- **Your task**: Repeat exactly, and only, the lines below starting at the line that contains "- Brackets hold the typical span" and ending at the line that contains "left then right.", inclusive of both.

START Extracted records

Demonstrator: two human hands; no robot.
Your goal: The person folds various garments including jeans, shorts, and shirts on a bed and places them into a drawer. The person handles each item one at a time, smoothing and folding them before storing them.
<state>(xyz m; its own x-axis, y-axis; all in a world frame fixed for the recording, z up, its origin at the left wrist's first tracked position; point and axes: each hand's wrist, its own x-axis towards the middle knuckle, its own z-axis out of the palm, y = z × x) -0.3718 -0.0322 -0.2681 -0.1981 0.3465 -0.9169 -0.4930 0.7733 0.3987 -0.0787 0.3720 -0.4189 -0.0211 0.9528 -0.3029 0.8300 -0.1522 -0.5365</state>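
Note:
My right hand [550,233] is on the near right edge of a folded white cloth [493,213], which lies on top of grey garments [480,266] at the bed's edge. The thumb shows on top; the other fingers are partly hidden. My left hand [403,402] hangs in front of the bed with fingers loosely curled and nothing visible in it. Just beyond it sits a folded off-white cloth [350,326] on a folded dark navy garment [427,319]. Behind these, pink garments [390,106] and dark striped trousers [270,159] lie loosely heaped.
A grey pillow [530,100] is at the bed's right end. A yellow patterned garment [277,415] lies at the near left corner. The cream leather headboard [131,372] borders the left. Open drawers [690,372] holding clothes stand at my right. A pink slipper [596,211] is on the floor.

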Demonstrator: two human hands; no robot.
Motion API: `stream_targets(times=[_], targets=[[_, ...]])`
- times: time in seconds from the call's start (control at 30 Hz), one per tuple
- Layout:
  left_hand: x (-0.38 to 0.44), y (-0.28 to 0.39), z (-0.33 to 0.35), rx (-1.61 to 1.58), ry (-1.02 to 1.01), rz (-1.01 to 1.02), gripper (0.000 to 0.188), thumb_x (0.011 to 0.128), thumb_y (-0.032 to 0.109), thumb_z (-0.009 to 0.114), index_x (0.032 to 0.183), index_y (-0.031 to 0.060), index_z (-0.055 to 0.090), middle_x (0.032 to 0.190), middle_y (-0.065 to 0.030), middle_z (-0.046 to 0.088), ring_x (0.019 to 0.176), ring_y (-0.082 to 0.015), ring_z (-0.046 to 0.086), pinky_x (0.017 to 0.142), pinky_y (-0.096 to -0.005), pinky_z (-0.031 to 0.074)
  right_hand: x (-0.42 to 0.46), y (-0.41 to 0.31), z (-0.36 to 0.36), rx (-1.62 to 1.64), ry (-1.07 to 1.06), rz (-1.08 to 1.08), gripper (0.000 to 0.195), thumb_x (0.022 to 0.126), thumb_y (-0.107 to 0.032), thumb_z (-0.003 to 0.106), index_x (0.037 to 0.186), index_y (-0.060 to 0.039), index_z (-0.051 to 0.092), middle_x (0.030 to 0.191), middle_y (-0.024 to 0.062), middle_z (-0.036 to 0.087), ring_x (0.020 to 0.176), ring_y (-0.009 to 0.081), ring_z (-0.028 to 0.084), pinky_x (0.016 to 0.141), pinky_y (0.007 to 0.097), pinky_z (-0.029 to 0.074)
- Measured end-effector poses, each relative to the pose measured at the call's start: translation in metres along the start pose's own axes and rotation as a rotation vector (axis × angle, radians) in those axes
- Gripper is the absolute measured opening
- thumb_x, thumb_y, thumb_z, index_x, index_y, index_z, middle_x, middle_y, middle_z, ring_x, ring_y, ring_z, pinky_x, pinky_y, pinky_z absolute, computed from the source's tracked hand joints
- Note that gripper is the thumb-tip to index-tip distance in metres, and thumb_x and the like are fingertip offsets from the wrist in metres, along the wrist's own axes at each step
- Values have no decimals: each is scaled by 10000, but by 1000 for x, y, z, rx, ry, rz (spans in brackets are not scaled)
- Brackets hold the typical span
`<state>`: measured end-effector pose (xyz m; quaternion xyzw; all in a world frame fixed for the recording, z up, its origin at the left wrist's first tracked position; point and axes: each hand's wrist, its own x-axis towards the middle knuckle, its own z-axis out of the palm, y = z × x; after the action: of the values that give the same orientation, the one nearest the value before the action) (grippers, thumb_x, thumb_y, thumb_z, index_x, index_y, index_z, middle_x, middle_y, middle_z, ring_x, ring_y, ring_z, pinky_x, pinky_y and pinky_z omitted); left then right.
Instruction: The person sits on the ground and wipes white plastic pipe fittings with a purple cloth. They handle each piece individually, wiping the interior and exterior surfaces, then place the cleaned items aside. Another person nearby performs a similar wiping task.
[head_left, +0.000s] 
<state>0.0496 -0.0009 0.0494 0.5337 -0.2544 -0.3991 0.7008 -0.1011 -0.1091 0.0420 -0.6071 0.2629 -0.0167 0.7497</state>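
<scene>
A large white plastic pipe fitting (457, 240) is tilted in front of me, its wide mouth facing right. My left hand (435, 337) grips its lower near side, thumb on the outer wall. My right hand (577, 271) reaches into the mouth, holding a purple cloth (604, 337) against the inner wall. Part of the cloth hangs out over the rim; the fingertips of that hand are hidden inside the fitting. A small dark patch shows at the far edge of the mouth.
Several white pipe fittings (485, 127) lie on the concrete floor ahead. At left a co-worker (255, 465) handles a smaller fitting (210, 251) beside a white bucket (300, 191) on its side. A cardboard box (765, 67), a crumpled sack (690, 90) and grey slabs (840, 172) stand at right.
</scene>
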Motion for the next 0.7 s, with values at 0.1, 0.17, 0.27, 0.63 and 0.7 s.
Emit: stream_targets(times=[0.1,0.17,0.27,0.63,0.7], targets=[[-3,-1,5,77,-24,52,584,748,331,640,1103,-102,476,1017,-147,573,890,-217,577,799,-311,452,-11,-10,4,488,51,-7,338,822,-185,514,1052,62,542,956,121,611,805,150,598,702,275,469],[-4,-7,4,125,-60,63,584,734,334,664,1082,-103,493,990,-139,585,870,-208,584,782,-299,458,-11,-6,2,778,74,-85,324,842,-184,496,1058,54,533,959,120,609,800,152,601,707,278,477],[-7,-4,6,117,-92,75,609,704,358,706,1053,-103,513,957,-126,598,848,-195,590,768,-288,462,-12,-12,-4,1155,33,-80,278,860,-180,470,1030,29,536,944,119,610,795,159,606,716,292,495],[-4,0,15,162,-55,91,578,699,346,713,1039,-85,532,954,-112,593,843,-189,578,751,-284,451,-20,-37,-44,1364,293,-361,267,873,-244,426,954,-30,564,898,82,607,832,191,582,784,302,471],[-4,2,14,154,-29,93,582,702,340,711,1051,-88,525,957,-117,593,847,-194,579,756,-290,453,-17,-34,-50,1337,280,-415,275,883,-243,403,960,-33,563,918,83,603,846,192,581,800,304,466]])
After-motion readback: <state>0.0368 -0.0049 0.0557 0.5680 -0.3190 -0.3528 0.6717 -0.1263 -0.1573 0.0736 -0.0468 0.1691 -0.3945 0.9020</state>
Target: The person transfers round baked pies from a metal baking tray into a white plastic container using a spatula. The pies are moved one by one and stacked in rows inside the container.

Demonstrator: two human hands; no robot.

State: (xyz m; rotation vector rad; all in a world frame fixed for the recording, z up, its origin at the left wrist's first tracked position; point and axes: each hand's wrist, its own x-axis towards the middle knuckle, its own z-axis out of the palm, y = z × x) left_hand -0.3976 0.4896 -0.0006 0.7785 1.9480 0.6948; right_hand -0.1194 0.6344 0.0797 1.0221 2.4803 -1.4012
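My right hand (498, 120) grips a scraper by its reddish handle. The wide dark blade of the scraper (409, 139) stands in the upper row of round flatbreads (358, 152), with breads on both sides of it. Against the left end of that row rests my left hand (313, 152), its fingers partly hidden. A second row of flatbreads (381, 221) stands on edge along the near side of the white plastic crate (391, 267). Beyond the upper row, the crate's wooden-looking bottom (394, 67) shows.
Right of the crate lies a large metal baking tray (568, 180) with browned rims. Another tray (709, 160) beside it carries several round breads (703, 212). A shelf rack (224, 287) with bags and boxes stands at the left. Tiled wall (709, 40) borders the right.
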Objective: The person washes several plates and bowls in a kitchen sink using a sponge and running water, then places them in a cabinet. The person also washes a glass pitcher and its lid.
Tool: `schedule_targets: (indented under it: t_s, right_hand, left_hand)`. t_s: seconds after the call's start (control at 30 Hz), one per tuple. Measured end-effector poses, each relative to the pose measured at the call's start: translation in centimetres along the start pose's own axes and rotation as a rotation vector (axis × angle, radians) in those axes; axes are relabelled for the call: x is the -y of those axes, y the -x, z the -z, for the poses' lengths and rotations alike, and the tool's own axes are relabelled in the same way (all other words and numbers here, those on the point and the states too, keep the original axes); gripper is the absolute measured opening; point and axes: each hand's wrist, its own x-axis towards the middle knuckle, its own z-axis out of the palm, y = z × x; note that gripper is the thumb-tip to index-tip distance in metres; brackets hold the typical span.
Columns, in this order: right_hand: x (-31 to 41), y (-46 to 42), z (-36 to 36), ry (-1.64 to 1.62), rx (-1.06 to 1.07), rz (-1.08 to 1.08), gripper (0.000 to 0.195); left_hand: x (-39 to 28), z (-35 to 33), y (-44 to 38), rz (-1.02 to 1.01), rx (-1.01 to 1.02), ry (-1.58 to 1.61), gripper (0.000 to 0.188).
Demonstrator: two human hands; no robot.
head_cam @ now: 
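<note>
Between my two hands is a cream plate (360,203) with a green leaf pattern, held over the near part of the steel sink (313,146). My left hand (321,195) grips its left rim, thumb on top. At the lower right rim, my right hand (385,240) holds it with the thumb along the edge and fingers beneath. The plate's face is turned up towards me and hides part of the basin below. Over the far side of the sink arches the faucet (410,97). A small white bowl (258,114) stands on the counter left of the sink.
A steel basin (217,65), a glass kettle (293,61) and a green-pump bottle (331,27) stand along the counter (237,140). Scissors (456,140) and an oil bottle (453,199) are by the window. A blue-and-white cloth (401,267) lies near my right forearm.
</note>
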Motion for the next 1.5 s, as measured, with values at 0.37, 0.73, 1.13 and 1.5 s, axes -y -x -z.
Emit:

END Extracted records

- **Written solution**:
- Brackets hold the typical span
`<state>`: measured end-effector pose (xyz m; quaternion xyzw; all in a world frame fixed for the recording, z up, its origin at the left wrist's first tracked position; point and axes: each hand's wrist, its own x-axis towards the middle knuckle, its own z-axis out of the palm, y = z × x; after the action: of the values that give the same orientation, the one nearest the value before the action) (grippers, thumb_x, thumb_y, thumb_z, index_x, index_y, index_z, middle_x, middle_y, middle_z, ring_x, ring_y, ring_z, pinky_x, pinky_y and pinky_z omitted); left then right.

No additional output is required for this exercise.